> [Required action]: Each line of the data must be copied exactly.

> [Raw data]:
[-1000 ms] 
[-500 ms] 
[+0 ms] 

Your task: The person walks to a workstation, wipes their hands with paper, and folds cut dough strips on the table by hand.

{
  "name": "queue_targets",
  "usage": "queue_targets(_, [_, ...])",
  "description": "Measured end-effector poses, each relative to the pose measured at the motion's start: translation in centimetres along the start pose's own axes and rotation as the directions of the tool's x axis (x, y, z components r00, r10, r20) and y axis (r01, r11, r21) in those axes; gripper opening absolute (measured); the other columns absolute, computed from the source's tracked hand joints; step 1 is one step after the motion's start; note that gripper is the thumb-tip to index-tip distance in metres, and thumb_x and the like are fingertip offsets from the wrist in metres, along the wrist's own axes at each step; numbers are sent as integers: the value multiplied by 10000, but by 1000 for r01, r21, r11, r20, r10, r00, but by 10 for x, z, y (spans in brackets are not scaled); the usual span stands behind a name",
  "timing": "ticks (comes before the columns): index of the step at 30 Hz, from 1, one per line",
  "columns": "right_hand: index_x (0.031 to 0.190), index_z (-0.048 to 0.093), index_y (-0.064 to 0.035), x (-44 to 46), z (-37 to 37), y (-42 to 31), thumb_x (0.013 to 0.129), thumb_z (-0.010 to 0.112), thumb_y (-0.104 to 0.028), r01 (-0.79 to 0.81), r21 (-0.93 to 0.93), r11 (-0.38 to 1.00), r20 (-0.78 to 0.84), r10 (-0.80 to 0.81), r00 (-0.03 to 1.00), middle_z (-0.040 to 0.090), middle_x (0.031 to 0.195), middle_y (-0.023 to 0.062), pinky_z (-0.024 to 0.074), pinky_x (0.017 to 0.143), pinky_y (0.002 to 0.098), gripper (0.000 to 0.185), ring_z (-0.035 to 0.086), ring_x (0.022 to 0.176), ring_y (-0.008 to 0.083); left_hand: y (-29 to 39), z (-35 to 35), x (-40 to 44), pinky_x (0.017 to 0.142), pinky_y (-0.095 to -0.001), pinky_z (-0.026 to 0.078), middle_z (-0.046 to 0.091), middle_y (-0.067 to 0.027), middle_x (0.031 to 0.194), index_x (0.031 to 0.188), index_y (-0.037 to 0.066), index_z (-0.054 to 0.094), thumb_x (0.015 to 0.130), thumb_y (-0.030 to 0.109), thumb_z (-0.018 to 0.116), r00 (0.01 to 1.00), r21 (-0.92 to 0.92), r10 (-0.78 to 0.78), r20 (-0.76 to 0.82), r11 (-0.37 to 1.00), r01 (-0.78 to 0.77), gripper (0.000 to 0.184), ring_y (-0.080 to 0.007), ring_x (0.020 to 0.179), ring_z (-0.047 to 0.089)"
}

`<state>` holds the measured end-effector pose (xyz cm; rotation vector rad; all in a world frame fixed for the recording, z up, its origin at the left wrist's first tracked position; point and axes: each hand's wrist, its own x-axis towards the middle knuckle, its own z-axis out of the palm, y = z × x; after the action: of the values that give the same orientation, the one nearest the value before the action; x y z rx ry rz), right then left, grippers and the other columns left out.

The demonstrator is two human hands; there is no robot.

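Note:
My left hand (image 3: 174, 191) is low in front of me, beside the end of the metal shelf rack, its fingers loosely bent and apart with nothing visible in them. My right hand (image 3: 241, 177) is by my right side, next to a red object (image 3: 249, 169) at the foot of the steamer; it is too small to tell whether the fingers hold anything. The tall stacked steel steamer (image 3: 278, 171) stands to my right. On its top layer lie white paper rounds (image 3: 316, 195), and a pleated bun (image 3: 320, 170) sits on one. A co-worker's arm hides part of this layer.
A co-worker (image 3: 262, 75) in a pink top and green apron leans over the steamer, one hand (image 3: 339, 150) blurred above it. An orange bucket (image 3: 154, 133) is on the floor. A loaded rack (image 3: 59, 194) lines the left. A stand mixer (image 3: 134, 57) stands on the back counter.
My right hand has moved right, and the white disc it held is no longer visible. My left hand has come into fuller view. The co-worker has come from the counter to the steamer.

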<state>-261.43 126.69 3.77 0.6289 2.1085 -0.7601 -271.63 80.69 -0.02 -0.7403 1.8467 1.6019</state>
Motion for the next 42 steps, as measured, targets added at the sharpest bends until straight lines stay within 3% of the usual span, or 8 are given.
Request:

> [Reply]:
[-1000 ms] 
[-500 ms] 
[+0 ms] 

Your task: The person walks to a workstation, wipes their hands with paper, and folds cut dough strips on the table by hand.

{
  "name": "queue_targets",
  "usage": "queue_targets(_, [_, ...])",
  "description": "Measured end-effector poses, each relative to the pose measured at the motion's start: translation in centimetres along the start pose's own axes and rotation as the directions of the tool's x axis (x, y, z components r00, r10, r20) and y axis (r01, r11, r21) in those axes; gripper opening absolute (measured); the other columns absolute, computed from the source's tracked hand joints; step 1 is one step after the motion's start; note that gripper is the thumb-tip to index-tip distance in metres, and thumb_x and the like are fingertip offsets from the wrist in metres, along the wrist's own axes at each step; numbers are sent as integers: the value multiplied by 10000, but by 1000 for r01, r21, r11, r20, r10, r00, but by 10 for x, z, y (spans in brackets are not scaled); the usual span stands behind a name",
  "timing": "ticks (comes before the columns): index of the step at 30 Hz, from 1, one per line",
  "columns": "right_hand: index_x (0.031 to 0.190), index_z (-0.048 to 0.093), index_y (-0.064 to 0.035), x (-44 to 46), z (-37 to 37), y (-42 to 31), thumb_x (0.013 to 0.129), thumb_z (-0.010 to 0.112), thumb_y (-0.104 to 0.028), r01 (-0.79 to 0.81), r21 (-0.93 to 0.93), r11 (-0.38 to 1.00), r20 (-0.78 to 0.84), r10 (-0.80 to 0.81), r00 (-0.03 to 1.00), middle_z (-0.040 to 0.090), middle_x (0.031 to 0.195), middle_y (-0.023 to 0.062), pinky_z (-0.024 to 0.074), pinky_x (0.017 to 0.143), pinky_y (0.002 to 0.098), gripper (0.000 to 0.185), ring_z (-0.035 to 0.086), ring_x (0.022 to 0.176), ring_y (-0.008 to 0.083); left_hand: y (-29 to 39), z (-35 to 35), x (-40 to 44), pinky_x (0.017 to 0.142), pinky_y (-0.095 to -0.001), pinky_z (-0.026 to 0.078), middle_z (-0.046 to 0.091), middle_y (-0.067 to 0.027), middle_x (0.031 to 0.194), index_x (0.031 to 0.188), index_y (-0.037 to 0.066), index_z (-0.054 to 0.094), thumb_x (0.015 to 0.130), thumb_y (-0.030 to 0.109), thumb_z (-0.018 to 0.116), r00 (0.01 to 1.00), r21 (-0.92 to 0.92), r10 (-0.78 to 0.78), r20 (-0.76 to 0.82), r11 (-0.37 to 1.00), r01 (-0.78 to 0.77), gripper (0.000 to 0.184), ring_y (-0.080 to 0.007), ring_x (0.020 to 0.179), ring_z (-0.047 to 0.089)"
}

`<state>` holds the measured end-effector pose (xyz cm; rotation vector rad; all in a world frame fixed for the recording, z up, its origin at the left wrist's first tracked position; point and axes: each hand's wrist, its own x-axis towards the middle knuckle, its own z-axis out of the palm, y = z × x; after the action: of the values that give the same orientation, the one nearest the value before the action; x y z rx ry rz), right then left, grippers and the other columns left out.

The demonstrator is two human hands; there is no robot.

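Note:
My left hand (image 3: 174, 191) is low in front of me, beside the end of the metal shelf rack, its fingers loosely bent and apart with nothing visible in them. My right hand (image 3: 241, 177) is by my right side, next to a red object (image 3: 249, 169) at the foot of the steamer; it is too small to tell whether the fingers hold anything. The tall stacked steel steamer (image 3: 278, 171) stands to my right. On its top layer lie white paper rounds (image 3: 316, 195), and a pleated bun (image 3: 320, 170) sits on one. A co-worker's arm hides part of this layer.
A co-worker (image 3: 262, 75) in a pink top and green apron leans over the steamer, one hand (image 3: 339, 150) blurred above it. An orange bucket (image 3: 154, 133) is on the floor. A loaded rack (image 3: 59, 194) lines the left. A stand mixer (image 3: 134, 57) stands on the back counter.
My right hand has moved right, and the white disc it held is no longer visible. My left hand has come into fuller view. The co-worker has come from the counter to the steamer.
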
<state>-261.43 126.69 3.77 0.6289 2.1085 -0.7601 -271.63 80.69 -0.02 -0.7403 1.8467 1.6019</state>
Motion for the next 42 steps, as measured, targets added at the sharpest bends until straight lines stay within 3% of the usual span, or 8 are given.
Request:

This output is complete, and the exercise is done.